What to produce: Repeat the whole listing exactly.

━━━ Supplied information ━━━

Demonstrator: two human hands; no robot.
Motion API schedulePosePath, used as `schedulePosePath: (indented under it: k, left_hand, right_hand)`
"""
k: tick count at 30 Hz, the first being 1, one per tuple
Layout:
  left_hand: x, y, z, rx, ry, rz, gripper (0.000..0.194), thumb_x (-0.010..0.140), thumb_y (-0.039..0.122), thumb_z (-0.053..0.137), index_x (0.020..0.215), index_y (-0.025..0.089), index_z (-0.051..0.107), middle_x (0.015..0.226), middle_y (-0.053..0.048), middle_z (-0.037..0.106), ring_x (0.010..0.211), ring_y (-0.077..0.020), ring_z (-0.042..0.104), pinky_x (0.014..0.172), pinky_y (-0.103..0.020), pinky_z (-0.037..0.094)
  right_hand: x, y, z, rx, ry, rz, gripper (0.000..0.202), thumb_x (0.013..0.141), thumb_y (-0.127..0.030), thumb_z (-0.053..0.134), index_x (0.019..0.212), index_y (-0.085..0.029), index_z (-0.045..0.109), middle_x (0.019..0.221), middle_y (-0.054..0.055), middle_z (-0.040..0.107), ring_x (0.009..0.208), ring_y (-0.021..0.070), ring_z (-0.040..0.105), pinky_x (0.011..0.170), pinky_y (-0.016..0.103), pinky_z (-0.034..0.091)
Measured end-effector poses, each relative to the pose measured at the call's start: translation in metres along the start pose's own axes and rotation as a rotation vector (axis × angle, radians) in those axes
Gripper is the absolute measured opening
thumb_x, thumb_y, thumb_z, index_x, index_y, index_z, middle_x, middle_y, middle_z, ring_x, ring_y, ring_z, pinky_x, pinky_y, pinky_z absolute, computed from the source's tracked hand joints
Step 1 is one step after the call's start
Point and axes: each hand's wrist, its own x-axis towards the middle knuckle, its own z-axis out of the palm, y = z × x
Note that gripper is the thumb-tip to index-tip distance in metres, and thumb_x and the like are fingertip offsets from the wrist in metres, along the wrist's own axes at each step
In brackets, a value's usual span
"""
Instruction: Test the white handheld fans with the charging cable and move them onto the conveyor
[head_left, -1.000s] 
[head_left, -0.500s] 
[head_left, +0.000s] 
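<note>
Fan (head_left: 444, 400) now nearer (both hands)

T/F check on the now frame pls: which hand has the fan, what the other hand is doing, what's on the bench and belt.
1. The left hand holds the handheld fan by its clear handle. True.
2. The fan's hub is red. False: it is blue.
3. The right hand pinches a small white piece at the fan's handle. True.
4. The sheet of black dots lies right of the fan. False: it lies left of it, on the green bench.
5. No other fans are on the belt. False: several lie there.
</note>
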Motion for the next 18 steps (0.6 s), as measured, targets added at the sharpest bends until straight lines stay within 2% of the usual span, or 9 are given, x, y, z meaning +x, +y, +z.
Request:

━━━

Solution for this exercise:
Demonstrator: two human hands; no robot.
Motion API schedulePosePath, used as `schedulePosePath: (indented under it: k, left_hand, right_hand)`
"""
k: tick count at 30 Hz, the first being 1, one per tuple
Layout:
  left_hand: x, y, z, rx, ry, rz, gripper (0.000..0.194), thumb_x (-0.010..0.140), thumb_y (-0.039..0.122), thumb_z (-0.053..0.137), index_x (0.020..0.215), index_y (-0.025..0.089), index_z (-0.051..0.107), middle_x (0.015..0.226), middle_y (-0.053..0.048), middle_z (-0.037..0.106), ring_x (0.010..0.211), ring_y (-0.077..0.020), ring_z (-0.042..0.104), pinky_x (0.014..0.172), pinky_y (-0.103..0.020), pinky_z (-0.037..0.094)
  right_hand: x, y, z, rx, ry, rz, gripper (0.000..0.202), thumb_x (0.013..0.141), thumb_y (-0.127..0.030), thumb_z (-0.053..0.134), index_x (0.019..0.212), index_y (-0.085..0.029), index_z (-0.045..0.109), middle_x (0.019..0.221), middle_y (-0.054..0.055), middle_z (-0.040..0.107), ring_x (0.009..0.208), ring_y (-0.021..0.070), ring_z (-0.040..0.105), pinky_x (0.011..0.170), pinky_y (-0.016..0.103), pinky_z (-0.034..0.091)
Measured end-effector poses, each relative to the pose measured at the call's start: translation in metres along the start pose's own axes and rotation as a rotation vector (axis × angle, radians) in those axes
Gripper is the absolute measured opening
thumb_x, thumb_y, thumb_z, index_x, index_y, index_z, middle_x, middle_y, middle_z, ring_x, ring_y, ring_z, pinky_x, pinky_y, pinky_z absolute, computed from the source's tracked hand joints
Step 1 is one step after the call's start
Point and axes: each hand's wrist, its own x-axis towards the middle knuckle, its own z-axis out of the palm, y = z × x
Note that gripper is the thumb-tip to index-tip distance in metres, and thumb_x and the like are fingertip offsets from the wrist in metres, along the wrist's own axes at each step
In brackets, a value's usual span
"""
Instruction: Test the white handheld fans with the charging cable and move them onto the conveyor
[head_left, -1.000s] 
[head_left, -0.500s] 
[head_left, +0.000s] 
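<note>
Fan (head_left: 444, 400) now nearer (both hands)

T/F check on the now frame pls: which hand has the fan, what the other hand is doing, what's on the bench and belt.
1. The left hand holds the handheld fan by its clear handle. True.
2. The fan's hub is red. False: it is blue.
3. The right hand pinches a small white piece at the fan's handle. True.
4. The sheet of black dots lies right of the fan. False: it lies left of it, on the green bench.
5. No other fans are on the belt. False: several lie there.
</note>
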Motion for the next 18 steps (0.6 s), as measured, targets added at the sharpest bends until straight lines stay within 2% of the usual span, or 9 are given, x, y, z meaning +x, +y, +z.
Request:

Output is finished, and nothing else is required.